Наш метод является простым и доступным альтернативой экспрессии в бактериях, дрожжах и биореактора систем. Способ выражение быстро и не требует использования дорогостоящего оборудования, в частности, если атмосфера роллер-флакон или колбу заменяется с 5% СО 2 и стандартные Автоклавы используются. Мы использовали эти протоколы со-трансфекции плазмиды несколько комплексов и очистить до пяти белков с выходами> 1 мг / л культуры. Интересно, что система помогает выявить устойчивые хорошо себя комплексов. Например, эксPression бинарного комплекса HDAC1 и Sin3A дали ограниченные выходы белка, но добавление SDS3 привело к 5-кратное увеличение количества и, следовательно, ведет структурную биолог в выборе подходящих конструкций и стабильных комплексов для кристаллизации.
Acknowledgments
Мы хотели бы поблагодарить д-ра Xiaowen Ян (PROTEX клонирование службы) за подготовку экспрессирующие конструкции, используемые для этой работы и Университета Лестера Основные биотехнологии служб. Эта работа была поддержана студенчества BBSRC, Целевой программы Wellcome и старших гранты Следователь WT085408 & WT100237 и BBSRC предоставить RM31G0224.
Materials
| Name | Company | Catalog Number | Comments |
| FreeStyle HEK 293F cells | LifeTechnologies | R790-07 | |
| FreeStyle 293 Expression Medium | LifeTechnologies | 12338-018 | |
| Anti-FLAG M2 Affinity Gel | SIGMA | A220 | |
| 250 ml Erlenmeyer Flask with Vented Cap | Corning | 431144 | |
| Roller bottles with vented caps | Corning | 01836-02 | |
| Polyethylenimine, 25 kDa, branched | Sigma-Aldrich | 408727 | Make 0.5 mg/ml stocks in H2O, adjust pH to 7.0 with dilute HCl and store at -20 - 4ºC |
| Mammalian expression vector | |||
| Dulbecco’s Phosphate Buffered Saline (DPBS) | Sigma-Aldrich | D8537 | |
| 0.22 µm Centrifugal Filter Units | Amicon | UFC30GV00 | |
| 15 ml Ultra centrifugal filters (10 kDa cut-off) | Amicon | UFC901008 | |
| Superdex 10/300 GL | GE Healthcare Life Sciences | 17-5175-01 |
References
- Baneyx, F.
- Aricescu, A. R., Owens, R. J. Expression of recombinant glycoproteins in mammalian cells: towards an integrative approach to structural biology. Current opinion in structural biology. 23 (3), 345-356 (2013).
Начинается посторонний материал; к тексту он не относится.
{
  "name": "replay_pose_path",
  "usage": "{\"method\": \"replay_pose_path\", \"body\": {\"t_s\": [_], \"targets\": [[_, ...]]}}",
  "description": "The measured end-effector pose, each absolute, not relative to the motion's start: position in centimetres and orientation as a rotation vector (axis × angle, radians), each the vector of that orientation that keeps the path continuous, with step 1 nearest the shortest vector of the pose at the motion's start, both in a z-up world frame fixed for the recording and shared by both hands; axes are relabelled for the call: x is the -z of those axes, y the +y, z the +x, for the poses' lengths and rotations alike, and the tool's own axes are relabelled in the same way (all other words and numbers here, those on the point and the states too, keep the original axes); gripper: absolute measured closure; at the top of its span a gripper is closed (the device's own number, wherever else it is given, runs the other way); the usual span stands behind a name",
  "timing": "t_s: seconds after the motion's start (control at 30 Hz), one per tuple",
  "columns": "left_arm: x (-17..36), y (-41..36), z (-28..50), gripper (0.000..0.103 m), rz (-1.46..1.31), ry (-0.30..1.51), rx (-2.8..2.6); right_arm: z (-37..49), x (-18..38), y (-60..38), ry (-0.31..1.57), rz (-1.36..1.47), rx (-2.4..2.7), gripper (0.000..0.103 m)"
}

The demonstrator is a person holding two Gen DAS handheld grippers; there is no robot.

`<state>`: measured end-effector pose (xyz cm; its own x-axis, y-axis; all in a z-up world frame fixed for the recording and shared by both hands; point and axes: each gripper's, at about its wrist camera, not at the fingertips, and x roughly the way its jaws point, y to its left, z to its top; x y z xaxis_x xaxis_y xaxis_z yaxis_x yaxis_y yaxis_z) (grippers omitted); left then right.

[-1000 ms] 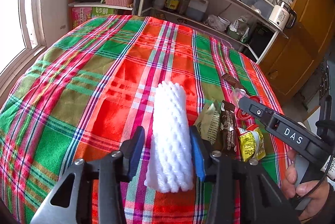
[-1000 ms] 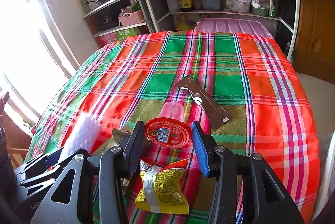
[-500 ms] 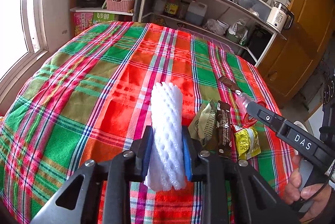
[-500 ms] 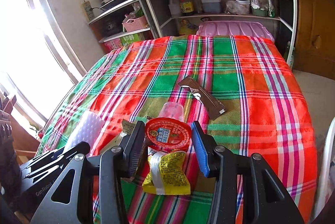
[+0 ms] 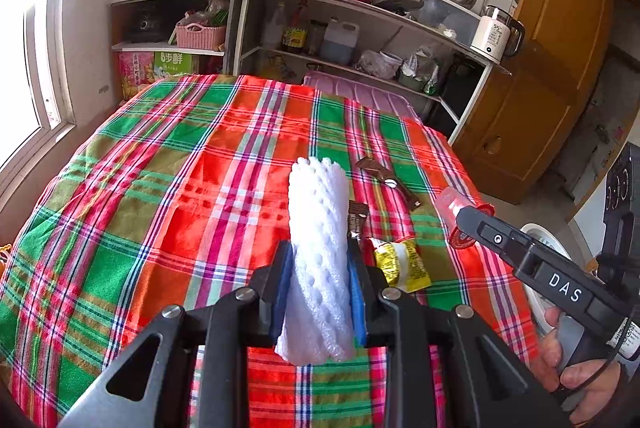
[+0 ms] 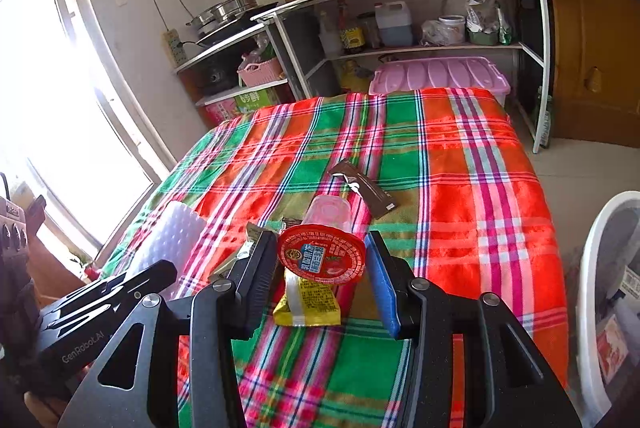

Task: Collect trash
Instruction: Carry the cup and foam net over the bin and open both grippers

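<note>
My left gripper (image 5: 320,268) is shut on a white foam net sleeve (image 5: 318,211), held upright and lifted off the plaid tablecloth (image 5: 160,187). My right gripper (image 6: 322,256) is shut on a clear plastic cup with a red printed lid (image 6: 322,254), also raised; in the left wrist view that cup (image 5: 452,197) sticks out past the right gripper's tip. A yellow snack packet (image 6: 310,302) lies on the cloth just below the cup. A long brown wrapper (image 6: 364,189) lies farther back. Another small dark wrapper (image 5: 357,216) peeks out behind the foam sleeve.
A white bin (image 6: 600,268) with rubbish inside stands off the table's right edge. Shelves (image 6: 400,47) with bottles, pots and a kettle line the far wall, with a pink-lidded box (image 6: 440,75) behind the table. A window is on the left.
The left jaws closed onto the foam sleeve. Both grippers then rose and drew back from the table, carrying the sleeve and the cup; the yellow packet stayed on the cloth.
</note>
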<state>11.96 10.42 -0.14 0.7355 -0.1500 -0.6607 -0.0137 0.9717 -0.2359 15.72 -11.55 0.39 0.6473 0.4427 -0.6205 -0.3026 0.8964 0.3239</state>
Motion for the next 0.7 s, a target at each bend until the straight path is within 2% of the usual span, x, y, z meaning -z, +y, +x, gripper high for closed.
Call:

- Kim, T. K., Eberwine, J. H. Mammalian cell transfection: the present and the future. Analytical and bioanalytical chemistry. 397 (8), 3173-3178 (2010).
- Boussif, O., Zanta, M. A., Behr, J. P. Optimized galenics improve in vitro gene transfer with cationic molecules up to 1000-fold. Gene therapy. 3 (12), 1074-1080 (1996).
- Godbey, W. T., Wu, K. K., Mikos, A. G. Poly (ethylenimine) and its role in gene delivery. Journal of Controlled Release. 60 ((2-3)), 149-160 (1999).
- Beljelarskaya, S. N. Baculovirus expression systems for production of recombinant proteins in insect and mammalian cells. Molecular Biology. 45 (1), 123-138 (2011).
- Cregg, J. M., Vedvick, T. S., Raschke, W. C. Recent advances in the expression of foreign genes in Pichia pastoris. Nature Biotechnology. 11 (8), 905-910 (1993).
- Watson, P. J., Fairall, L., Santos, G. M., Schwabe, J. W. R. Structure of HDAC3 bound to co-repressor and inositol tetraphosphate. Nature. 481 (7381), 335-340 (2013).
- Millard, C. J., Watson, P. J., et al. Class I HDACs Share a Common Mechanism of Regulation by Inositol Phosphates. Molecular Cell. 51 (1), 57-67 (2013).
- Tom, R., Bisson, L., Durocher, Y. Transfection of HEK293-EBNA1 Cells in Suspension with Linear PEI for Production of Recombinant Proteins. CSH protocols. , pdb.prot4977 (2008).
- Durocher, Y., Perret, S., Kamen, A. High-level and high-throughput recombinant protein production by transient transfection of suspension-growing human 293-EBNA1 cells. Nucleic Acids Research. 30 (2), (2002).
- Baldi, L., Muller, N., et al. Transient Gene Expression in Suspension HEK‐293 Cells: Application to Large‐Scale Protein Production. Biotechnology Progress. 21 (1), 148-153 (2005).